■ Brief ■
Your answer should be every line with the word "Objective", copied from the data below.

■ Supplied material ■
....

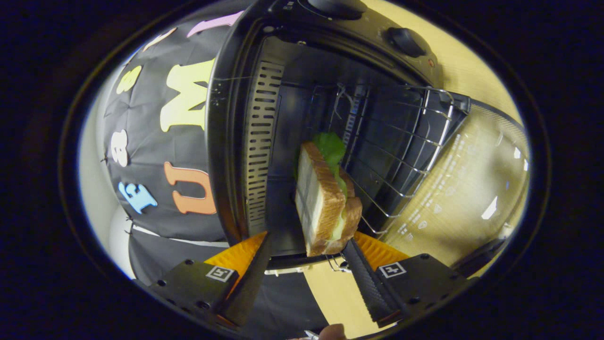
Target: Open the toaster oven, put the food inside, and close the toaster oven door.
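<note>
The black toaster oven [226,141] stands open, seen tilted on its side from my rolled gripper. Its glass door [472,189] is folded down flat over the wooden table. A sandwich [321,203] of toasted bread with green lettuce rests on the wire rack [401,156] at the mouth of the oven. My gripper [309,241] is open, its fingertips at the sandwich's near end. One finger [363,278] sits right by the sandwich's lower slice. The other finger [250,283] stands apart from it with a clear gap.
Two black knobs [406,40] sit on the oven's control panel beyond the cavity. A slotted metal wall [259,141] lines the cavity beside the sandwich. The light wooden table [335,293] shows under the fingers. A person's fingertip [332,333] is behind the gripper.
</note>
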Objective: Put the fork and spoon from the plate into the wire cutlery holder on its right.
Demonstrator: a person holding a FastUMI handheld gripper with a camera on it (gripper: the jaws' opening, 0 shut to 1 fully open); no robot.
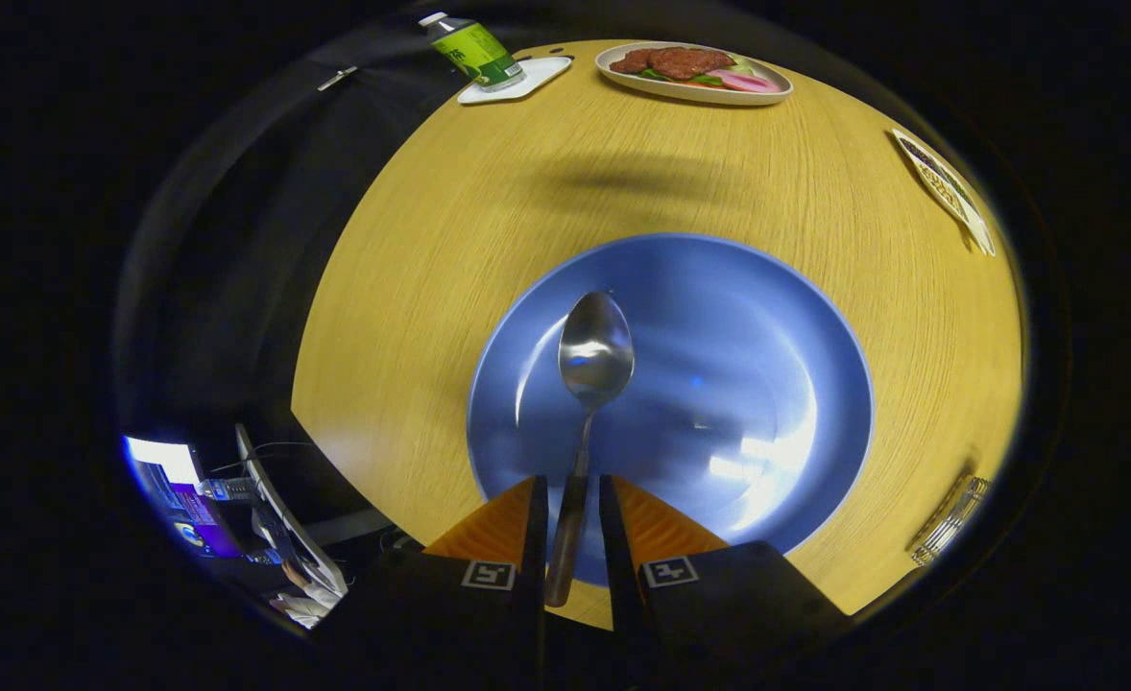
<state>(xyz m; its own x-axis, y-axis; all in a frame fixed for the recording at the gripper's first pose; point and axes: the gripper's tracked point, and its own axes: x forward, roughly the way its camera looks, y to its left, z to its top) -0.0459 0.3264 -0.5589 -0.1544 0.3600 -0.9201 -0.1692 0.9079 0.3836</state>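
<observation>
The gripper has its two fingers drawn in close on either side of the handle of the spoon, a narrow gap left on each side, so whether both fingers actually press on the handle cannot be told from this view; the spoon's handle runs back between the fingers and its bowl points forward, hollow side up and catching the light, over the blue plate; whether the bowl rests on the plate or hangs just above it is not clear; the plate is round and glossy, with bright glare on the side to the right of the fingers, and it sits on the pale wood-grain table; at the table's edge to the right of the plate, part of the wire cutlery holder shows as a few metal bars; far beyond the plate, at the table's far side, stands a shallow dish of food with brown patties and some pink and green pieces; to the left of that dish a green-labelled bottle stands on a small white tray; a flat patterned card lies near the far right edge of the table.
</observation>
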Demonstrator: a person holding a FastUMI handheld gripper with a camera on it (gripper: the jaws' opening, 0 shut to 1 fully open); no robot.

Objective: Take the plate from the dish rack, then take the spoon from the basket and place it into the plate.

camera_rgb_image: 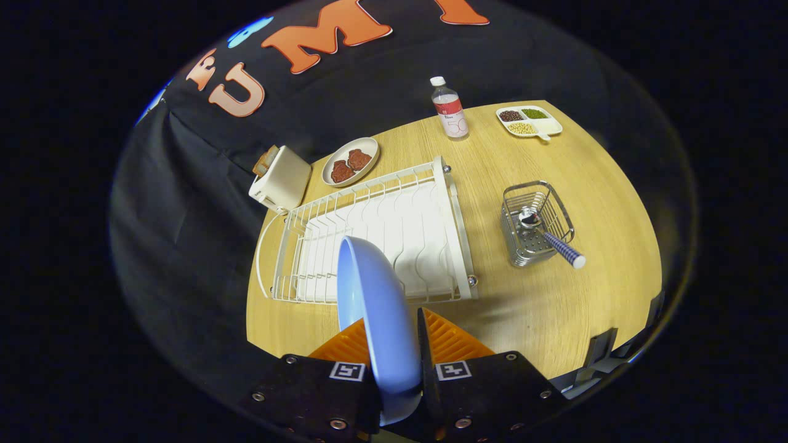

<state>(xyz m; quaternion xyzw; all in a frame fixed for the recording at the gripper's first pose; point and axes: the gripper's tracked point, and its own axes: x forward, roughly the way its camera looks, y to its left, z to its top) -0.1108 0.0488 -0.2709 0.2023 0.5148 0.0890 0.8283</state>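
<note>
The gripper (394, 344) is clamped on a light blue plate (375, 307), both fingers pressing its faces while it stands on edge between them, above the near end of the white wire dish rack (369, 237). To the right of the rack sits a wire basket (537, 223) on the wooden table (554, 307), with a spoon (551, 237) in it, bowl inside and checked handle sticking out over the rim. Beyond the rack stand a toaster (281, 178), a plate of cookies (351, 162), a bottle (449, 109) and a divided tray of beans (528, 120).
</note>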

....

■ Exercise result ■
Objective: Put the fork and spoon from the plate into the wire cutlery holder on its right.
Objective: Take the plate from the dish rack, then take the spoon from the basket and place it into the plate.

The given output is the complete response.